SUPPLIED DATA.
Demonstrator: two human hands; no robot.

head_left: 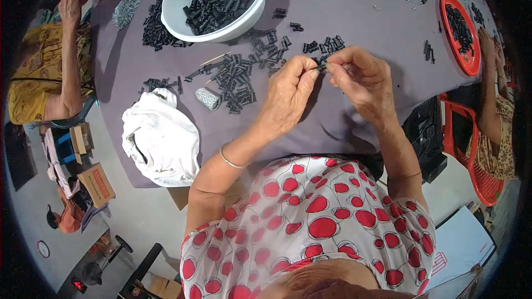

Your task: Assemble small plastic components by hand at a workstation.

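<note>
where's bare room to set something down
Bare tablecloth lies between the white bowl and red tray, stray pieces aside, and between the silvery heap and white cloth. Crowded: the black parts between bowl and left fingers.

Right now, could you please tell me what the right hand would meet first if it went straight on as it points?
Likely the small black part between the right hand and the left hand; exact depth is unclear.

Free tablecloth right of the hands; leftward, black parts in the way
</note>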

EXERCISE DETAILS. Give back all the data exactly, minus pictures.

ANSWER AREA.
Demonstrator: two human hands; no robot.

head_left: 

Your task: Assemble small plastic components by hand at a workstation.

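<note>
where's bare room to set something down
Bare tablecloth lies between the white bowl and red tray, stray pieces aside, and between the silvery heap and white cloth. Crowded: the black parts between bowl and left fingers.

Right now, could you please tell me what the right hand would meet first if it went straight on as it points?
Likely the small black part between the right hand and the left hand; exact depth is unclear.

Free tablecloth right of the hands; leftward, black parts in the way
</note>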

The answer is now complete.